The FDA has granted Fast Track designation to HC-7366 for the treatment of adult patients with relapsed or refractory acute myeloid leukemia (AML). This designation is intended to facilitate the development and expedite the review of new drugs that treat serious conditions and fill an unmet medical need.
HC-7366, developed by HiberCell, is a novel, first-in-class, selective, and potent small-molecule activator of GCN2 kinase. The agent is currently being investigated for the treatment of various solid and liquid tumors. Preclinical data suggest that prolonged or hyperactivation of GCN2 through HC-7366, both alone and in combination with standard-of-care agents, leads to antitumor and immunomodulatory activity across solid tumors and hematologic malignancies.

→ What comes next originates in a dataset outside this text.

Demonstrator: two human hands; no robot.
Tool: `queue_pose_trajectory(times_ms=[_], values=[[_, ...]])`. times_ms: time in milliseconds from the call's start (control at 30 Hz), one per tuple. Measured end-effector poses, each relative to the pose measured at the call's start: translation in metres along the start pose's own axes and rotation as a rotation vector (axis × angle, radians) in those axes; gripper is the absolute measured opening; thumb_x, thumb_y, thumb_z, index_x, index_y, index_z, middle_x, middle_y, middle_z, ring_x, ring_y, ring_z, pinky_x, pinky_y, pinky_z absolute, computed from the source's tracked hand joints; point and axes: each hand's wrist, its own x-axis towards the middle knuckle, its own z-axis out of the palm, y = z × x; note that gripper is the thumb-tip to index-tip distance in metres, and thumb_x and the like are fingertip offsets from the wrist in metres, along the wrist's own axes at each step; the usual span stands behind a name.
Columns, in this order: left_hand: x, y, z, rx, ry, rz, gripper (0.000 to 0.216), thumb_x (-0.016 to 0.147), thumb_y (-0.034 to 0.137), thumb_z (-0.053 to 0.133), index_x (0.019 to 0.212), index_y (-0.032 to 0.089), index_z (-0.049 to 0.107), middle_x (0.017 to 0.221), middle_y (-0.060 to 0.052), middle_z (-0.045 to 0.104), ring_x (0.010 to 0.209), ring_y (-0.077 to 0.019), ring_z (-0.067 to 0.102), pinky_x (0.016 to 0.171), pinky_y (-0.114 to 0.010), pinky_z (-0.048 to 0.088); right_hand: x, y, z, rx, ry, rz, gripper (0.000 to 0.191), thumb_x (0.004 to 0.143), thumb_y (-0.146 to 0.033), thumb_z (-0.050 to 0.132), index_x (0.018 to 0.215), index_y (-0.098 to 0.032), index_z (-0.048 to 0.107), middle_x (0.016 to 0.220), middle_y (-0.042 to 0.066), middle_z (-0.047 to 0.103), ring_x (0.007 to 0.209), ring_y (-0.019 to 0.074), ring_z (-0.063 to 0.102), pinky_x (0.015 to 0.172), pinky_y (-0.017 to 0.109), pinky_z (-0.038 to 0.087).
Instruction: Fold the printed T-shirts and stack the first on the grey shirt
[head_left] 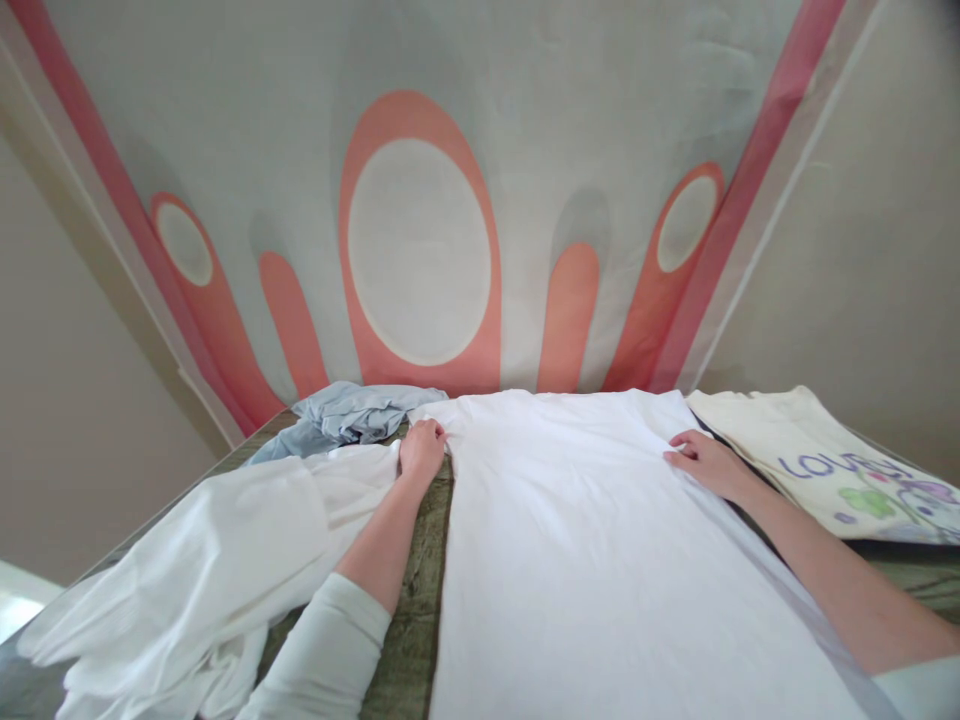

"We are proud to announce the grant of fast track designation by the FDA," said Jonathan Lanfear, president and chief executive officer of HiberCell, in a press release. "Receiving fast track designation highlights the FDA’s recognition of the robust preclinical data generated to date for HC-7366 and the potential for HC-7366 to address the significant unmet need that exists in relapsed/refractory AML."
Ongoing Clinical Trials
A phase 1b trial (NCT06285890) is currently evaluating HC-7366 in combination with venetoclax and azacitidine for the treatment of relapsed/refractory AML or MDS AML. This single-arm study, which began in May 2024 at The University of Texas MD Anderson Cancer Center, aims to enroll approximately 18 patients. The primary endpoint is to evaluate the safety and adverse effects (AEs) of the combination. Secondary endpoints include the evaluation of complete response (CR) rates, overall response rate, minimal residual disease negativity, overall survival, and relapse-free survival.
Another phase 1b/2 study (NCT06234605) is also evaluating the combination of HC-7366 with belzutifan in clear cell renal cell carcinoma.
Trial Design and Patient Eligibility
The phase 1b trial (NCT06285890) includes patients at least 18 years of age with a confirmed diagnosis of AML or MDS AML with 10% to 19% bone marrow blasts. Patients must have adequate hepatic and renal function, relapsed/refractory disease (excluding acute promyelocytic leukemia), no available standard treatment options, and an ECOG performance status of 0, 1, or 2.
During cycle 1, patients receive single-agent HC-7366 on days 1 to 28. In subsequent cycles, HC-7366 is administered once daily on days 1 to 28 in combination with azacitidine (days 1 to 7) and oral venetoclax (days 1 to 28). The estimated completion date of the trial is December 31, 2029.
Significance of Fast Track Designation
"HC-7366 was the first GCN2-activator to enter the clinic in AML and is the only GCN2-targeting agent to receive fast track designation for the treatment of AML, validating our preclinical and translational efforts," Lanfear added. "We plan to leverage the fast track designation to work closely with the FDA to facilitate and potentially accelerate the development of HC-7366 in AML."